▸ REQUIREMENT
The whole listing is to be given again without alteration, except that its pictures are dropped.

+++++

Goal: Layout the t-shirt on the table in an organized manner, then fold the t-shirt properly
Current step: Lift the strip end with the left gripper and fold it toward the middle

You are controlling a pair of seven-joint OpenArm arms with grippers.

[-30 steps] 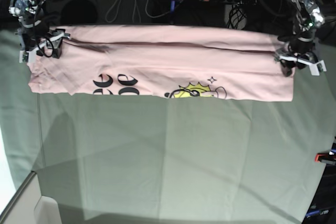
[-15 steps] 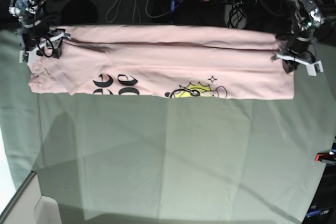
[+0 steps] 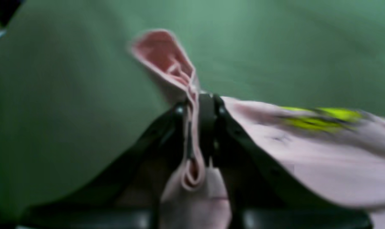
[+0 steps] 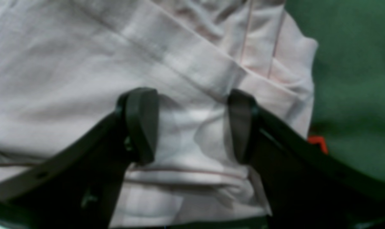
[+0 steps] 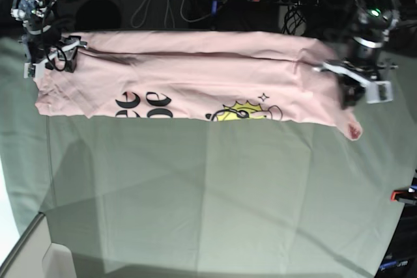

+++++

▸ RESPONSE BOX
Goal: Layout the t-shirt on the table in an organized manner, then fold the t-shirt properly
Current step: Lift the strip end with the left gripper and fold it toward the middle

You are controlling a pair of seven-joint OpenArm arms with grippers.

[-30 steps] 
[-15 steps] 
[+0 steps] 
[+0 steps] 
[+0 steps] 

That concludes the answer to the exercise.